"I believe in analysis and not forecasting."
-Nicolas Darvas, How I Made $2,000,000 in the Stock Market
Trying to forecast what will happen with the economy or stock market is a fool’s game. No one knows what’s going to happen.
The Federal Reserve board of governors is made up of some of the smartest economists in the country. And even they don’t get it right.
They said inflation would be transitory… it wasn’t.
They said they would cut interest rates 6 times this year… they didn’t.
They said that millions of jobs would be created… they weren’t.
The Federal Reserve finally cut interest rates by 0.50% on Wednesday. This long-awaited rate cut was the first since 2020.

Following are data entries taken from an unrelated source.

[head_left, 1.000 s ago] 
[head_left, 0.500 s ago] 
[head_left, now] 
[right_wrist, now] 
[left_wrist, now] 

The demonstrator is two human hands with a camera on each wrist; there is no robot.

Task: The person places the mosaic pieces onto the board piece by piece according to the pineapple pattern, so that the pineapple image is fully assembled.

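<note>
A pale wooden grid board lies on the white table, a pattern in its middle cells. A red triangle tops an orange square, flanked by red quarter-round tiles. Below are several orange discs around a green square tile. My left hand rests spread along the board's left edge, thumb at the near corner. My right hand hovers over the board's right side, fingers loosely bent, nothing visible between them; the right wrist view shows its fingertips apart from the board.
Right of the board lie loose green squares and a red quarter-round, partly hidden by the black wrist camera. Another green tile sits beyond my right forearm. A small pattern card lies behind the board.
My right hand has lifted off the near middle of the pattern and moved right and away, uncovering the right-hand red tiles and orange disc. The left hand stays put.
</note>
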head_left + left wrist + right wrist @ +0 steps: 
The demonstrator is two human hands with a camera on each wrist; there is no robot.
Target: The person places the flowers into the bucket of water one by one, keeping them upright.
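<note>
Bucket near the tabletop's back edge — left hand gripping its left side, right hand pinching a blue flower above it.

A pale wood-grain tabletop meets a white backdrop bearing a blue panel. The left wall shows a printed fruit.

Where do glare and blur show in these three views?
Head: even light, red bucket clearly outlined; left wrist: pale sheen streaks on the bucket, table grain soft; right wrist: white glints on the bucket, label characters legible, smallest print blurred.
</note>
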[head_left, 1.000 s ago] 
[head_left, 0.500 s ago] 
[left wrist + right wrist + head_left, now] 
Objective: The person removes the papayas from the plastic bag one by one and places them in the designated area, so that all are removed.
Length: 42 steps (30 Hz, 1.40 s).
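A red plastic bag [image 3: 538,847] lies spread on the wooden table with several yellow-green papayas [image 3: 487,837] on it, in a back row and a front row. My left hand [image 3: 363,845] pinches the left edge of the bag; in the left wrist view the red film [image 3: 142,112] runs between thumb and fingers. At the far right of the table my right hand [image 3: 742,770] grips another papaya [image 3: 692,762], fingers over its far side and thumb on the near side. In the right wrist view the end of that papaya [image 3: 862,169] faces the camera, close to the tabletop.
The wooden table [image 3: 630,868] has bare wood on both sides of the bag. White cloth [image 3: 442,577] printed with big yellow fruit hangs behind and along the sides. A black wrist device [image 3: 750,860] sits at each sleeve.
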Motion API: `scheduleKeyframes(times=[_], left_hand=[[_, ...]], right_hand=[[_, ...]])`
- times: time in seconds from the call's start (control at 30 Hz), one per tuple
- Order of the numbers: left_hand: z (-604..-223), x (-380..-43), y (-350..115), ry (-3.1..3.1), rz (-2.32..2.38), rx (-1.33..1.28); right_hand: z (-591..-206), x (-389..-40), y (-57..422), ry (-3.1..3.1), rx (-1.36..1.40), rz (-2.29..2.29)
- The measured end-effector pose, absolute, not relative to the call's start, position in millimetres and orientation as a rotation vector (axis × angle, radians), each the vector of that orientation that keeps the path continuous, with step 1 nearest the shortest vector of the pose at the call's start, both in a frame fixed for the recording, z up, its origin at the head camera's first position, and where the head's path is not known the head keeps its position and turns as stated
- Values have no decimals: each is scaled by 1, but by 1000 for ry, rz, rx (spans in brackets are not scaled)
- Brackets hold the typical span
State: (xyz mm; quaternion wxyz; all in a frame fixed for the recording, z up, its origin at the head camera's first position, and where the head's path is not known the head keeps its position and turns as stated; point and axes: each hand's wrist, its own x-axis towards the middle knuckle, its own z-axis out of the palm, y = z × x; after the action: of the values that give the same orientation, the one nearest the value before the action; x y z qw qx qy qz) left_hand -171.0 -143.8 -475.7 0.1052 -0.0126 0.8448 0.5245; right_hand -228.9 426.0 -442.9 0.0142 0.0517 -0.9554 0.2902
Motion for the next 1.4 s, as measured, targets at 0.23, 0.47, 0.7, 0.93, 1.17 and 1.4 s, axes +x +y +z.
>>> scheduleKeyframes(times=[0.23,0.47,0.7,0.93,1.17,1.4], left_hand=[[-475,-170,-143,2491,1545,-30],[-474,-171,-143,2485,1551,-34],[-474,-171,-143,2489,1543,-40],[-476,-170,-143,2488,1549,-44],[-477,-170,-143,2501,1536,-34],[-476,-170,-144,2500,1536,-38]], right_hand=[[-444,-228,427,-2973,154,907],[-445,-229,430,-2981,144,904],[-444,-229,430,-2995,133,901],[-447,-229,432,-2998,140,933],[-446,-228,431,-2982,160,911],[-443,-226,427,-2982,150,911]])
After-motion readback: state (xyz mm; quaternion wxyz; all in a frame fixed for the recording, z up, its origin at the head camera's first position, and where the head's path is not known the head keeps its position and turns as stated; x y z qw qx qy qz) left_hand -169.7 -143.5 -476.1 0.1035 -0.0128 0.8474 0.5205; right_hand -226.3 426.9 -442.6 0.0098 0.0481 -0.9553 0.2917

Had you waited until now to get involved in stocks, you would have missed an 89% rally in the Nasdaq over the last two years.
Buying and selling based on the economic outlook is a good way to lose money. You will get in at the top and out at the bottom.
Our job as traders is not to predict. It is not to forecast. Our job is to analyze.
So, let’s review the technical outlook of the S&P 500 index…
Above is a daily chart of the S&P 500 ETF, SPY. You can click on the chart to view the full-sized version on TradingView.
I have highlighted several key support levels. There is no resistance since we are currently trading at all-time highs.
The 460 level from last July and December is the long-term support level. It is a full 20% below the current price, but if we saw some sort of catastrophic Black Swan event, that is where I would be buying.
The medium-term support level is at 510. This would represent a 10% drop to the 200-day moving average – another key support level. As long as we are above here, I am bullish and want to be 100% long.
Near term, I am watching the 540 level. After running up against previous highs in August, the market pulled back and found buyers here. This level, just beneath the 50-day moving average, is what I am watching to ensure the short-term uptrend remains intact.
Right now, the technical picture is very bullish. Here is the price action over the last six months…
Other than the Japanese Yen shock at the end of July, trading has been very constructive.
Following a tightening wedge that concluded the summer rally, profit-taking formed a series of shallowing pullbacks against the all-time highs.
After last week’s upside reversal following the CPI report and Wednesday’s 50 basis point rate cut by the Fed, the market broke out into new high ground on heavy trading volume.
The bull market is in full effect, and I expect to see higher prices leading into the November election.